* [ASSIGNMENT]:
Line by line, copy out the data below exactly.

* [DATASET EXTRACT]:
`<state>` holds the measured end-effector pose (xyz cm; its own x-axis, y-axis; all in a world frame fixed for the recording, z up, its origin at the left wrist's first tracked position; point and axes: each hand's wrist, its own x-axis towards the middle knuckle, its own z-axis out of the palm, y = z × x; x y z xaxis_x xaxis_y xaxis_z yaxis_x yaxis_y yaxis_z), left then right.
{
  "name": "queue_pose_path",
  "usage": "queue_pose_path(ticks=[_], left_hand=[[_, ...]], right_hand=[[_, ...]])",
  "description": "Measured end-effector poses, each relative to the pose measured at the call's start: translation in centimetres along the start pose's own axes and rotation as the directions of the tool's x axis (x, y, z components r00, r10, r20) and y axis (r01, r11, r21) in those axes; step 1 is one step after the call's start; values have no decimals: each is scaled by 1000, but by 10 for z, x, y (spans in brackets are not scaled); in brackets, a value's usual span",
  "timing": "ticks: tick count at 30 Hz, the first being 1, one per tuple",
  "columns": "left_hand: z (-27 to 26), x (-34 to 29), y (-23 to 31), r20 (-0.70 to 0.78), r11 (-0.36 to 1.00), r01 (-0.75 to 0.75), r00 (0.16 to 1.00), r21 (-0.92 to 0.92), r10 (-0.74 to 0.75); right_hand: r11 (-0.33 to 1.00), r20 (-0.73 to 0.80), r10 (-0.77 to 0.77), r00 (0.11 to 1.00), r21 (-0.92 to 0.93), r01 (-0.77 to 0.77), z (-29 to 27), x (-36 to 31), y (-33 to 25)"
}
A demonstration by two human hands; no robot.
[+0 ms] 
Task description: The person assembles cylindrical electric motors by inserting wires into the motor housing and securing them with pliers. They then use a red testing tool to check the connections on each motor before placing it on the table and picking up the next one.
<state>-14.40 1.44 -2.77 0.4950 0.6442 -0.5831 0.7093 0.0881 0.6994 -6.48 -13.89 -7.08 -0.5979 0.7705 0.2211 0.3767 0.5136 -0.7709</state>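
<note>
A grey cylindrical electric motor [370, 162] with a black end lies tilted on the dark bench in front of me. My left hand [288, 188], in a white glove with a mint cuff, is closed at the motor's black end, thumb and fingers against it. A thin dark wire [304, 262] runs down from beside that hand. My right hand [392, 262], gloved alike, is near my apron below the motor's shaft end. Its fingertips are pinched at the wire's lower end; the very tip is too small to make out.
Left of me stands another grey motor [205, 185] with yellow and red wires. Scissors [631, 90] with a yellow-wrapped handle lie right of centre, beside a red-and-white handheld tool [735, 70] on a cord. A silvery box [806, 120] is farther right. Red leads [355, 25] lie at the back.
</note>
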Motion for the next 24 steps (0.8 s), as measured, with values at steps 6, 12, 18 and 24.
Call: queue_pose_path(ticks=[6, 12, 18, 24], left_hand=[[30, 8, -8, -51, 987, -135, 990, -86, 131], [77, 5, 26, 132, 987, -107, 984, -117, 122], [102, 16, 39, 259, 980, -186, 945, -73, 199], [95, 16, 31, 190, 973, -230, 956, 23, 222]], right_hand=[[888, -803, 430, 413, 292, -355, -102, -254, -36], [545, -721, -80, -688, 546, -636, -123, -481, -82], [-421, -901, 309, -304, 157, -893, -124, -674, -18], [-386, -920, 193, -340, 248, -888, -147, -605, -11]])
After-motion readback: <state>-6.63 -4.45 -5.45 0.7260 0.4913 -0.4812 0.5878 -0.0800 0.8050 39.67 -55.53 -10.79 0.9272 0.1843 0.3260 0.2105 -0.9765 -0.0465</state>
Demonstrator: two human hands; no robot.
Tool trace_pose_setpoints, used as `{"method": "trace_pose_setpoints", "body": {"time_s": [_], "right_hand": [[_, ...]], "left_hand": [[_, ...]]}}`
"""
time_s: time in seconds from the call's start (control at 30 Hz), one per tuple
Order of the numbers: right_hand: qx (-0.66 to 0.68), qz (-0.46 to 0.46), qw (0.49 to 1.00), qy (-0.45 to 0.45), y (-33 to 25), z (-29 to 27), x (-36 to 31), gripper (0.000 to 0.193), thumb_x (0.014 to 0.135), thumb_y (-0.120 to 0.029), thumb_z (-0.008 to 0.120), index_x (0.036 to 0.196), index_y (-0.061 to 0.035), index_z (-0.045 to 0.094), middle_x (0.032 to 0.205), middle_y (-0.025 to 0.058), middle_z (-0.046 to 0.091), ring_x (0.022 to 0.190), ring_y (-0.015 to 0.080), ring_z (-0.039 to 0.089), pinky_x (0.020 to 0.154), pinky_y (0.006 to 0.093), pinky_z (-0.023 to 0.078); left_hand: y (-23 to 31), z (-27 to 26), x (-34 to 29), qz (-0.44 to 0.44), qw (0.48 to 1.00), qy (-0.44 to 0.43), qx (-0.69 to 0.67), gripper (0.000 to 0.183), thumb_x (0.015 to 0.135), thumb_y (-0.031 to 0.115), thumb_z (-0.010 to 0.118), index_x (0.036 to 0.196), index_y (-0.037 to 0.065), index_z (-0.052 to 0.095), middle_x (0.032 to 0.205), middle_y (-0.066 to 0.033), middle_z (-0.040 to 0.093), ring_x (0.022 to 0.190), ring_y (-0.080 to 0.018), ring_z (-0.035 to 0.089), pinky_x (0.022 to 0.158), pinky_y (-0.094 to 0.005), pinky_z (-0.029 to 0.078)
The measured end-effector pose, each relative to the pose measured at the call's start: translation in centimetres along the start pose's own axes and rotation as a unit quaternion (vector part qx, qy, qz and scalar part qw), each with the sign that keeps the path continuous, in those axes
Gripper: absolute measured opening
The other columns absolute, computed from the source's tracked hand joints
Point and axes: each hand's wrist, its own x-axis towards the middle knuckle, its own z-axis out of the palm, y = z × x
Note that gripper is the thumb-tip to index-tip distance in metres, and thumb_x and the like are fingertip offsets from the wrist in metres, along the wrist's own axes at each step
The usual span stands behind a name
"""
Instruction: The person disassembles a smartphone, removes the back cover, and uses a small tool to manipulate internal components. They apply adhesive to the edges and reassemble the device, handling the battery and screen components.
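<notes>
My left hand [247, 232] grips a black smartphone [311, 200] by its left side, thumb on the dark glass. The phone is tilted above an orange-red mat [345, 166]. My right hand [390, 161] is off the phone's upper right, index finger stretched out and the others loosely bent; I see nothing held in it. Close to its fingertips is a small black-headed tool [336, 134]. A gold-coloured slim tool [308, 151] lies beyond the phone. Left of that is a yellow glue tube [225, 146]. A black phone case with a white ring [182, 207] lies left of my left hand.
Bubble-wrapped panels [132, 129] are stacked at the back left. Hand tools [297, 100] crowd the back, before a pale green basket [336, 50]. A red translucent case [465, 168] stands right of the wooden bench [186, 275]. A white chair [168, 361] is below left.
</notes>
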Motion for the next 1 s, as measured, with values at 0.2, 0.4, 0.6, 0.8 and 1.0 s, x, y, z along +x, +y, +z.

* [EXERCISE ANSWER]:
`<state>` holds the measured end-effector pose (xyz cm; its own x-axis, y-axis; all in a world frame fixed for the recording, z up, its origin at the left wrist's first tracked position; point and axes: each hand's wrist, its own x-axis towards the middle knuckle, its own z-axis out of the palm, y = z × x; x y z xaxis_x xaxis_y xaxis_z yaxis_x yaxis_y yaxis_z), left then right.
{
  "name": "queue_pose_path",
  "usage": "queue_pose_path(ticks=[_], left_hand=[[_, ...]], right_hand=[[_, ...]])",
  "description": "Measured end-effector poses, each relative to the pose measured at the call's start: translation in centimetres along the start pose's own axes and rotation as the directions of the tool's x axis (x, y, z components r00, r10, r20) and y axis (r01, r11, r21) in those axes; step 1 is one step after the call's start; values have no decimals: each is scaled by 1000, but by 10 for z, x, y (spans in brackets are not scaled); in brackets, a value's usual span",
  "timing": "ticks: tick count at 30 Hz, the first being 1, one per tuple",
  "columns": "left_hand: z (-27 to 26), x (-34 to 29), y (-23 to 31), r20 (-0.70 to 0.78), r11 (-0.36 to 1.00), r01 (-0.75 to 0.75), r00 (0.16 to 1.00), r21 (-0.92 to 0.92), r10 (-0.74 to 0.75); right_hand: r11 (-0.33 to 1.00), r20 (-0.73 to 0.80), r10 (-0.77 to 0.77), r00 (0.11 to 1.00), r21 (-0.92 to 0.93), r01 (-0.77 to 0.77), z (-29 to 27), x (-36 to 31), y (-33 to 25)"
}
A demonstration by two human hands; no robot.
[+0 ms] 
Task description: The person assembles cylindrical electric motors by inserting wires into the motor housing and securing them with pliers. They then use a red testing tool to check the connections on each motor before placing it on the table and picking up the next one.
<state>-14.40 1.44 -2.77 0.4950 0.6442 -0.5831 0.7093 0.0881 0.6994 -6.48 -13.89 -7.08 -0.5979 0.7705 0.2211 0.3767 0.5136 -0.7709</state>
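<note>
A grey cylindrical electric motor [370, 162] with a black end lies tilted on the dark bench in front of me. My left hand [288, 188], in a white glove with a mint cuff, is closed at the motor's black end, thumb and fingers against it. A thin dark wire [304, 262] runs down from beside that hand. My right hand [392, 262], gloved alike, is near my apron below the motor's shaft end. Its fingertips are pinched at the wire's lower end; the very tip is too small to make out.
Left of me stands another grey motor [205, 185] with yellow and red wires. Scissors [631, 90] with a yellow-wrapped handle lie right of centre, beside a red-and-white handheld tool [735, 70] on a cord. A silvery box [806, 120] is farther right. Red leads [355, 25] lie at the back.
</note>
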Motion for the next 24 steps (0.8 s), as measured, with values at steps 6, 12, 18 and 24.
Call: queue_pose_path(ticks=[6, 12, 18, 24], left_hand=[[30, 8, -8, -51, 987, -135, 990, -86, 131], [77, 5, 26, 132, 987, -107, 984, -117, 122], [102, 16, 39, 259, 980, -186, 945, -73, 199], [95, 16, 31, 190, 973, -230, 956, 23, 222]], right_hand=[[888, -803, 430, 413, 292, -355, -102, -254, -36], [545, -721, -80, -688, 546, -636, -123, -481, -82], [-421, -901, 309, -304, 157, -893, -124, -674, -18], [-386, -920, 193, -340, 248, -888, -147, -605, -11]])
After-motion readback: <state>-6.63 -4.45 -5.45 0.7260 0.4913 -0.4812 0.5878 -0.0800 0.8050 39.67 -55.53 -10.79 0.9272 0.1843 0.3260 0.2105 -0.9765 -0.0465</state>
Demonstrator: two human hands; no robot.
Tool trace_pose_setpoints, used as `{"method": "trace_pose_setpoints", "body": {"time_s": [_], "right_hand": [[_, ...]], "left_hand": [[_, ...]]}}`
"""
time_s: time in seconds from the call's start (control at 30 Hz), one per tuple
Order of the numbers: right_hand: qx (-0.66 to 0.68), qz (-0.46 to 0.46), qw (0.49 to 1.00), qy (-0.45 to 0.45), y (-33 to 25), z (-29 to 27), x (-36 to 31), gripper (0.000 to 0.193), thumb_x (0.014 to 0.135), thumb_y (-0.120 to 0.029), thumb_z (-0.008 to 0.120), index_x (0.036 to 0.196), index_y (-0.061 to 0.035), index_z (-0.045 to 0.094), middle_x (0.032 to 0.205), middle_y (-0.025 to 0.058), middle_z (-0.046 to 0.091), ring_x (0.022 to 0.190), ring_y (-0.015 to 0.080), ring_z (-0.039 to 0.089), pinky_x (0.020 to 0.154), pinky_y (0.006 to 0.093), pinky_z (-0.023 to 0.078); left_hand: y (-23 to 31), z (-27 to 26), x (-34 to 29), qz (-0.44 to 0.44), qw (0.48 to 1.00), qy (-0.44 to 0.43), qx (-0.69 to 0.67), gripper (0.000 to 0.183), thumb_x (0.015 to 0.135), thumb_y (-0.031 to 0.115), thumb_z (-0.010 to 0.118), index_x (0.036 to 0.196), index_y (-0.037 to 0.065), index_z (-0.052 to 0.095), middle_x (0.032 to 0.205), middle_y (-0.066 to 0.033), middle_z (-0.040 to 0.093), ring_x (0.022 to 0.190), ring_y (-0.080 to 0.018), ring_z (-0.035 to 0.089), pinky_x (0.022 to 0.158), pinky_y (-0.094 to 0.005), pinky_z (-0.029 to 0.078)
The measured end-effector pose, each relative to the pose measured at the call's start: translation in centimetres along the start pose's own axes and rotation as a unit quaternion (vector part qx, qy, qz and scalar part qw), each with the sign that keeps the path continuous, in those axes
Gripper: absolute measured opening
The other columns absolute, computed from the source's tracked hand joints
Point and axes: each hand's wrist, its own x-axis towards the middle knuckle, its own z-axis out of the palm, y = z × x
Note that gripper is the thumb-tip to index-tip distance in metres, and thumb_x and the like are fingertip offsets from the wrist in metres, along the wrist's own axes at each step
The usual span stands behind a name
"""
Instruction: The person disassembles a smartphone, removes the back cover, and uses a small tool to manipulate internal components. They apply adhesive to the edges and reassemble the device, handling the battery and screen components.
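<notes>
My left hand [247, 232] grips a black smartphone [311, 200] by its left side, thumb on the dark glass. The phone is tilted above an orange-red mat [345, 166]. My right hand [390, 161] is off the phone's upper right, index finger stretched out and the others loosely bent; I see nothing held in it. Close to its fingertips is a small black-headed tool [336, 134]. A gold-coloured slim tool [308, 151] lies beyond the phone. Left of that is a yellow glue tube [225, 146]. A black phone case with a white ring [182, 207] lies left of my left hand.
Bubble-wrapped panels [132, 129] are stacked at the back left. Hand tools [297, 100] crowd the back, before a pale green basket [336, 50]. A red translucent case [465, 168] stands right of the wooden bench [186, 275]. A white chair [168, 361] is below left.
</notes>
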Motion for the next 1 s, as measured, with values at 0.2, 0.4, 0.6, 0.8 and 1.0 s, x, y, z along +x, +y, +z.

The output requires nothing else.